Work order
Starting at the first line of the data, please print exactly those lines through the one that holds "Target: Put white", omitting every picture.
########################################
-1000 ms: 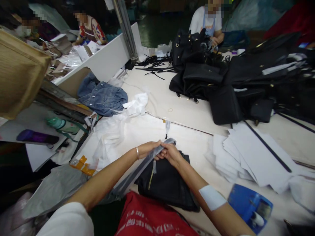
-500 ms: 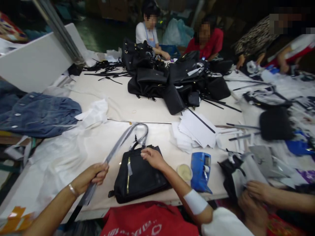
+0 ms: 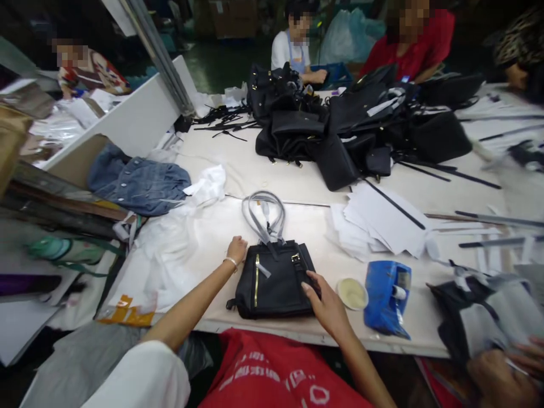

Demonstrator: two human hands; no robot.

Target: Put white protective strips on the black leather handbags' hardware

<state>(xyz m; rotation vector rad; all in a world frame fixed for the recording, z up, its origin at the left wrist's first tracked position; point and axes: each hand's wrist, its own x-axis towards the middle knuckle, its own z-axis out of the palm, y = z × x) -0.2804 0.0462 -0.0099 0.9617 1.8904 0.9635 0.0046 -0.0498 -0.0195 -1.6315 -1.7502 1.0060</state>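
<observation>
One bag [image 3: 278,286] lies near the table's [image 3: 308,224] front edge in the head view. The left hand [image 3: 237,249] curls by its upper left corner, hold unclear; the right hand [image 3: 326,299], half open, meets its right edge without clasping. Positioning seems in hand; turning it would call for firmer grips.

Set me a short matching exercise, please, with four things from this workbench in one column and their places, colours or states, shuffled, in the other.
1. Nearest bag
2. Denim garment
3. Bottle with a strap
4. Paper sheets

A. Green, towards the left edge of the view
B. Loosely fanned, with a black strip lying across
C. Between the left hand and the right hand
D. Blue, with pale buttons

Pairs: 1-C, 2-D, 3-A, 4-B
</observation>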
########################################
Answer space
-1000 ms: 
-500 ms: 
+0 ms: 

Demonstrator: two human hands; no robot.

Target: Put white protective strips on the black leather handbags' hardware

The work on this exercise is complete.